Marketing material from a vendor is not a source for claims about that vendor’s own product. Where a vendor’s claim is reported, it is identified as a vendor claim, not as a verified fact.
Numerical claims, dates, and screenshots
- Numbers and statistics are linked to the source they came from, with the date the figure was reported. If the underlying data is updated, the number in the article is refreshed at the next review.
- Software versions are stated explicitly when the behaviour described depends on a version (for example, “as of WordPress 6.x” rather than “currently”). Vague time language is avoided.
- Screenshots and dashboard captures show the date they were taken and the version of the tool. Screenshots are reshot, not silently retouched, when the interface they depict has changed.
- Quotations are reproduced verbatim and linked back to their source. If a quote is shortened for length, the omission is marked.
Updates and corrections
- Routine updates. Software versions, vendor behaviour, and best practices change. When an article is refreshed to reflect a current state of the world, the review date is bumped and a short note may be added to the top of the article describing what changed.

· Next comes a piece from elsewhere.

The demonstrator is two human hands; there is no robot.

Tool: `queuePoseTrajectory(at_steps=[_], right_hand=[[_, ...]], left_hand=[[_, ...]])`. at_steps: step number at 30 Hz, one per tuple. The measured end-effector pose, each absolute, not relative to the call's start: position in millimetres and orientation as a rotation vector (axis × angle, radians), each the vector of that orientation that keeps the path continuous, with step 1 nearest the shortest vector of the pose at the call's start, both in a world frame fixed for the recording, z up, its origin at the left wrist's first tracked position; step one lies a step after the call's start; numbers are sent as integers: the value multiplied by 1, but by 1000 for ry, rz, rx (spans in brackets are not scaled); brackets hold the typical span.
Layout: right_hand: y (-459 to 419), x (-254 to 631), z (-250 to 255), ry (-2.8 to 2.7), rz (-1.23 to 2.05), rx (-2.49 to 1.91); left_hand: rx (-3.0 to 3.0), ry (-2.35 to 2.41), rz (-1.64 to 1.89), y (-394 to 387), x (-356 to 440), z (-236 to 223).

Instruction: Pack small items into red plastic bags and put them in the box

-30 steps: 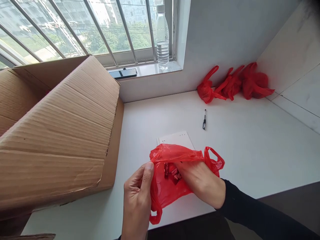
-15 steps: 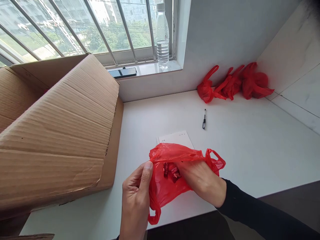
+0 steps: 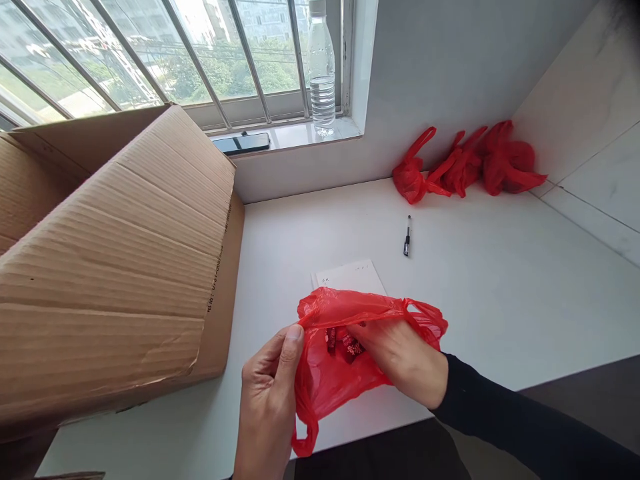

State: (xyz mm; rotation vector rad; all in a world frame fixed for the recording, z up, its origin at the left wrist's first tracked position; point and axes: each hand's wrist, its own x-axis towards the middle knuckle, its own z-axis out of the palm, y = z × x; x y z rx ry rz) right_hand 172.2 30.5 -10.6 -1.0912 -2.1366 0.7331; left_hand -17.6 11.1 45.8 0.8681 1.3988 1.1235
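A red plastic bag lies with its mouth open near the front edge of the white table. My left hand pinches the bag's rim on the left between thumb and fingers. Inside the bag is my right hand, reaching in through the mouth; its fingers are hidden, so what they hold cannot be seen. Small dark red wrapped packets with light markings show in the bag beside that hand. Just behind the bag, a white notebook with handwriting is partly covered.
A large open cardboard box stands at the left. A black pen lies beyond the bag. Several red bags rest against the back wall. On the windowsill are a water bottle and a phone.
The bag's right handle has sunk and folded down by my right wrist. My right hand has shifted slightly inside the bag. My left hand keeps its pinch on the rim.
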Motion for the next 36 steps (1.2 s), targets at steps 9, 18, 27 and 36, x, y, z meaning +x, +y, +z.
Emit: queuePoseTrajectory(at_steps=[9,18,27,36], right_hand=[[38,181,14,-2151,972,-1044],[43,160,20,-2247,904,-1171],[22,179,-32,-2266,682,-1025],[39,170,-5,-2151,848,-1199]], left_hand=[[858,1430,1104,12,-19,46],[850,1415,1135,12,-18,46],[826,1370,1121,12,-17,44],[808,1365,1107,12,-21,41]])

- Material corrections. If a correction changes the meaning of a claim — not just a typo — a dated correction note is added to the top of the article, with a link to the original wording where useful.

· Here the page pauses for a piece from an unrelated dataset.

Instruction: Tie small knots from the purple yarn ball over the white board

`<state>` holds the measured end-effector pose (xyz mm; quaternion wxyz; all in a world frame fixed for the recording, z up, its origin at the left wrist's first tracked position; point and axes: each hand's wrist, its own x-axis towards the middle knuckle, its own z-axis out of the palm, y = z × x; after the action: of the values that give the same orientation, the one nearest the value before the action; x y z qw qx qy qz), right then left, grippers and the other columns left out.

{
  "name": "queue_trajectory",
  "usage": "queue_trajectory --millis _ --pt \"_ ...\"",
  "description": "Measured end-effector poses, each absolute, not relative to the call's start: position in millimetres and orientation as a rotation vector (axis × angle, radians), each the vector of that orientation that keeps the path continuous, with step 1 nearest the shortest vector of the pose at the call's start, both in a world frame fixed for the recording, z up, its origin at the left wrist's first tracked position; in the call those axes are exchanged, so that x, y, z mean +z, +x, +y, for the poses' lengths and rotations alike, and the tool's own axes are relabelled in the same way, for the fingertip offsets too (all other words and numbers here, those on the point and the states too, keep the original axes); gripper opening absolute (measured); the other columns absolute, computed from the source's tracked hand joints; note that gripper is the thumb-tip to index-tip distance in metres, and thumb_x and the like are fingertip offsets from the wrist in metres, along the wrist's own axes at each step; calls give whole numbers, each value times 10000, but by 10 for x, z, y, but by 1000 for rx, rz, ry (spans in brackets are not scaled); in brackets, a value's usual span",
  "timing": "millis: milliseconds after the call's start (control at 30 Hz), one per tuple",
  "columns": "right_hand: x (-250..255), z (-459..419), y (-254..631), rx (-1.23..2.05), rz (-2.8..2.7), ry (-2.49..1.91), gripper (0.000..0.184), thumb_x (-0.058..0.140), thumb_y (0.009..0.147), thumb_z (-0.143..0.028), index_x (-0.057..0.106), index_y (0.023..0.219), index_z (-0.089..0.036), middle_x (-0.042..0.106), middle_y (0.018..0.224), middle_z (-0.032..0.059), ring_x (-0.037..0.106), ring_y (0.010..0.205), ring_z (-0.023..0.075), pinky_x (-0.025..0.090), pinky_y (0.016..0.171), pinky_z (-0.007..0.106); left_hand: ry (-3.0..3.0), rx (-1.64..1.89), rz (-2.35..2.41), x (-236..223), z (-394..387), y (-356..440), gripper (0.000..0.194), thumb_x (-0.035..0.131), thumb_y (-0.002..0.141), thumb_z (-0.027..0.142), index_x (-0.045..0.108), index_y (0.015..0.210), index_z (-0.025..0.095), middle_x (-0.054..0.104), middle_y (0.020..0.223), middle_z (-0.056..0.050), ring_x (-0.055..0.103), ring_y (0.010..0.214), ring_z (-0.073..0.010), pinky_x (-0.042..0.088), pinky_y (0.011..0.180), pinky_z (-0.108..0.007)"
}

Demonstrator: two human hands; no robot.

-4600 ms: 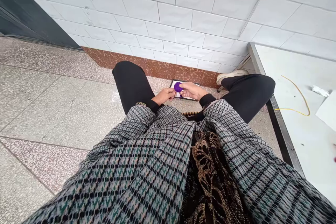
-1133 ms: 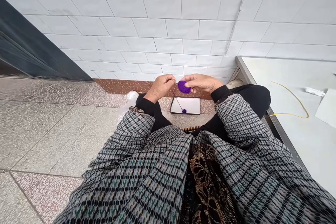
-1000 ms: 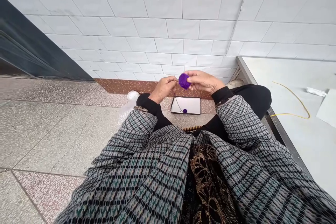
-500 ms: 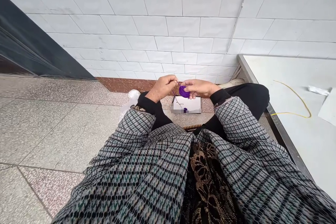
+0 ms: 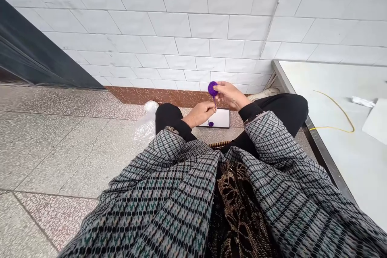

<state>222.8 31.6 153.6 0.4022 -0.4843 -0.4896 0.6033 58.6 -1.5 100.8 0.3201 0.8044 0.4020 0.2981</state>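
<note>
My right hand (image 5: 229,94) grips a purple yarn ball (image 5: 213,88) between thumb and fingers, held up in front of the wall. Just below and to the left, my left hand (image 5: 200,114) is closed in a pinch on the purple yarn strand (image 5: 215,100) that hangs from the ball. Beneath the hands lies a white board with a dark edge (image 5: 223,117), partly hidden by my left hand. A small purple piece (image 5: 211,124) rests on it; its exact kind is too small to make out.
A clear plastic bag (image 5: 144,127) with a white ball (image 5: 151,106) lies on the floor by my left knee. To the right stands a white table (image 5: 326,109) with a metal edge, bearing a yellow cord (image 5: 341,109) and white paper (image 5: 377,121). A tiled wall (image 5: 187,28) rises ahead.
The yarn ball has gone up in my right hand and turned. My left hand has dropped from the ball's upper left to below it, the strand still pinched.
</note>
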Motion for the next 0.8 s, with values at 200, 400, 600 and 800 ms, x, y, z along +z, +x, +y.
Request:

- Retraction. If an article is retracted, the original URL is preserved with a clear retraction notice rather than silently deleted, so anyone who linked to it understands what changed.
Independence and conflict of interest
This Is My URL is an independent practice. No paid placements, sponsored posts, or undisclosed affiliate links appear in editorial articles. When a tool, vendor, or product is recommended, the recommendation is made because the work was done with it. Any commercial or affiliate relationship is disclosed in the article that mentions it.
AI-assisted content disclosure
AI tools are used here as a thinking partner, not a content factory. They may help during research, drafting, formatting, or proofreading; they do not write the article and they do not get the final word. Every published article is reviewed and edited by a named human author and reviewer before publication. AI is not used to invent claims, statistics, quotations, or sources, and any AI-suggested fact is verified against the source hierarchy above before it is published. If an article is substantially AI-assisted, that is noted in the article itself.
Sources and citations
External claims link to primary sources where they exist — official documentation, regulator websites, peer-reviewed work, or original reporting. Internal links resolve to canonical site URLs and are pruned when the destination is unpublished or archived, so dead links do not accumulate over time.
Tell me about a problem
If something on this site is wrong, out of date, missing a citation, or unclear, say so. Email hello@thisismyurl.com with the article URL and what you noticed.
- Acknowledgement: within two business days.
- Factual error with a verifiable source: corrected within five business days, with a dated correction note on the article.
- Disputed interpretation: reviewed against the source hierarchy above. Where the disagreement is reasonable, the article is updated to reflect both positions.
- Accessibility issue: handled under the accessibility statement, on its own SLA.